Habló rápido y todavía muy nervioso, con su vestimenta desacomodada. Casi al mismo tiempo era interrogado Salvador. “Sí, soy anarquista… No, no, fui yo solo. No hay otros”. Nadie le creyó. Pero la Policía jamás descubrió que del complot hubiesen participado más personas. En cambio hubo arrestos de anarquistas o de simpatizantes de esa idea o, incluso, de obreros que eran culpables de saber leer y escribir. “Quería matar a Quintana porque es el responsable de todos los males que está sufriendo la clase obrera”. Salvador estaba convencido, según confesó, que si hubiera asesinado al presidente, quien lo reemplazara iba a atender los reclamos de los trabajadores y evitaría que “los niños mueran de hambre y sin atención médica”. La condena que le impusieron fue a doce años de prisión. Salvador entró en la Penitenciaría Nacional de la calle Las Heras y cambió su identidad por un número era el 610, pues durante muchos años el reglamento de la cárcel impedía identificar a los presos con su nombre y apellido.
Por su oficio lo asignaron a la imprenta del penal. Debía salir en libertad en 1917. Salvador seguía en prisión cuando en 1906 murió el presidente Quintana por una enfermedad. Lo sucedió su vicepresidente Figueroa Alcorta. Al tiempo, la desilusión del catalán se hizo patente: nada había cambiado desde su punto de vista. En su interior, la Penitenciaría estaba rodeada de jardines y huertas que atendían los propios prisioneros.

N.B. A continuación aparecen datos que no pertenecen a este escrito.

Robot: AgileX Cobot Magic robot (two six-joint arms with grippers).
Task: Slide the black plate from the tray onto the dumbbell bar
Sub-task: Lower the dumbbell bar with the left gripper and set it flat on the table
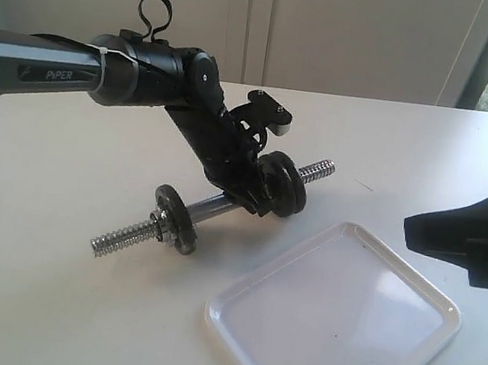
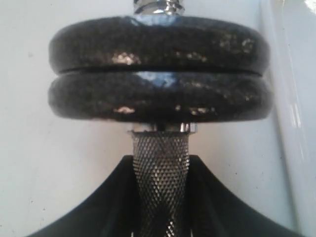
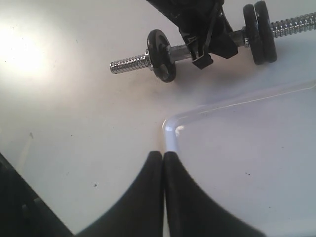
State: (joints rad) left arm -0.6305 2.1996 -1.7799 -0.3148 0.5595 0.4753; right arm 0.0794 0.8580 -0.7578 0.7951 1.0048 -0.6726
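The left claw [image 1: 247, 192] is closed around the rough middle part of the dumbbell bar [image 1: 214, 204], with one black finger [image 2: 98, 207] on each side of it. The bar sits near the middle of the counter [image 1: 33, 281], and one shiny screw end points toward the near left corner. The black plate [image 1: 293, 182] is on the bar, close to the other screw end, the one that points toward the far edge. It is pressed flat against another black disc [image 1: 270, 186] just like it, and the two touch all the way round. A smaller disc [image 1: 168, 209] sits on the bar near the other end. The tray [image 1: 333, 329] lies well apart from the plate, by the near edge of the counter on the right side. The right claw [image 3: 163, 157] hangs over one corner of the tray, its two fingers squeezed together with nothing between them.
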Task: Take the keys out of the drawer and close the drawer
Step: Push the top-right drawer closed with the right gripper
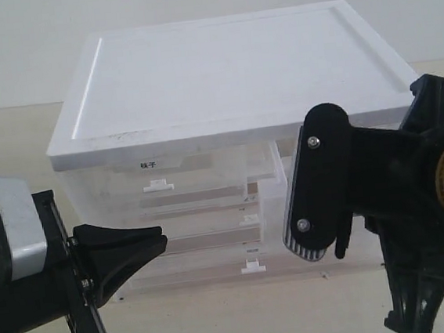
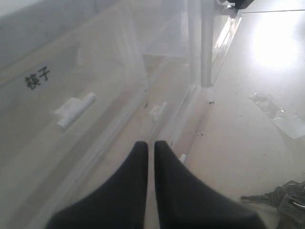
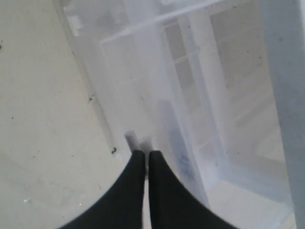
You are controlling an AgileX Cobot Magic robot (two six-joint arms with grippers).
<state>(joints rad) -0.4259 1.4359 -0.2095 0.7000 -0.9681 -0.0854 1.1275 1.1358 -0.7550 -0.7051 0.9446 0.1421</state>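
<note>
My left gripper (image 1: 160,240) reaches level toward the front of the drawer cabinet (image 1: 223,95), low on its left half, fingers pressed together. My right gripper (image 1: 324,247) points downward at the cabinet's front right corner, fingers likewise together, its arm coming from the right.

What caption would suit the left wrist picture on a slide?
Shut black left gripper points at the translucent white plastic drawer cabinet; grey metal keys lie on the pale table nearby.

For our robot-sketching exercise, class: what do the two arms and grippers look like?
Both are black. The left gripper has tapered fingers and a silver-grey wrist block; the right gripper shows a rounded plate, two silver screws and a ridged pad.
</note>
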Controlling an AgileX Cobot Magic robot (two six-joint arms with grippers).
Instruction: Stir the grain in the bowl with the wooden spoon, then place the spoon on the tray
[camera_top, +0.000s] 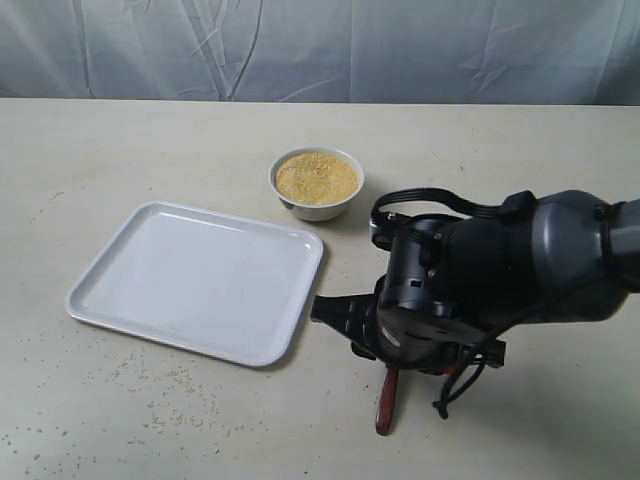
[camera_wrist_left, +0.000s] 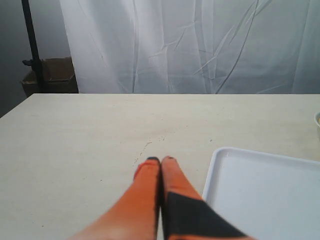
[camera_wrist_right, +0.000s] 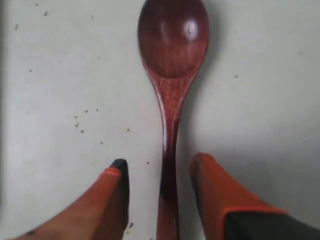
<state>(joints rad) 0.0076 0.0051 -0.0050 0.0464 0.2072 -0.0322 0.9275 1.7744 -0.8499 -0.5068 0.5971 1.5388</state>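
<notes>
My right arm (camera_top: 480, 270) is bent low over the counter (camera_top: 500, 150), on the near right side. The spoon (camera_top: 386, 400) lies flat on the counter under it, a little way right of the tray (camera_top: 190, 275) and not touching it. From the outside camera I can only see one dark red end of the spoon poking out from under the arm toward the near edge. The right wrist camera shows more: the spoon's oval head (camera_wrist_right: 172, 45) faces up, and its thin handle runs back between the two fingers. The right tool (camera_wrist_right: 160, 165) is open, with one orange finger (camera_wrist_right: 112, 200) on each side of the handle and a small gap on both sides, so it is not squeezing the spoon. The bowl (camera_top: 317, 210) sits farther back, just past the far right corner of the tray. It is full of yellow grain (camera_top: 316, 177). The tray is white and has nothing on it. Some loose bits of grain (camera_top: 170, 385) are scattered on the counter near the tray's near edge, and a few specks lie beside the spoon too. The left tool (camera_wrist_left: 160, 161) is closed, with its two orange fingers pressed together and nothing between them. It is over the bare counter, close to the tray's edge (camera_wrist_left: 215, 165).
</notes>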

Por eso en la jerga popular la llamaban La Quinta. En uno de esos jardines, bien disimulado por unos canteros y arreglos de hermosas violetas, los de la Sección Jardinería cavaron un túnel de apenas tres metros de largo que pasaba por debajo del murallón. El 6 de enero de 1911, día de Reyes, Salvador Enrique José Planas y Virellas y otros doce reclusos se escaparon por allí. Las autoridades sospecharon de inmediato que entre los evadidos estaba también el anarquista Simón Radowitzky, quien había matado al coronel Ramón L. Falcón, primer jefe de Policía, pero el dato no era bueno. Radowitzky dijo después que prefirió quedarse porque pensó que el escape era en realidad una trampa para matarlo. Estaba equivocado. Se cree que Salvador, ayudado por amigos anarquistas, cruzó a Montevideo. La Policía argentina le perdió la pista definitivamente y nunca más se supo de él.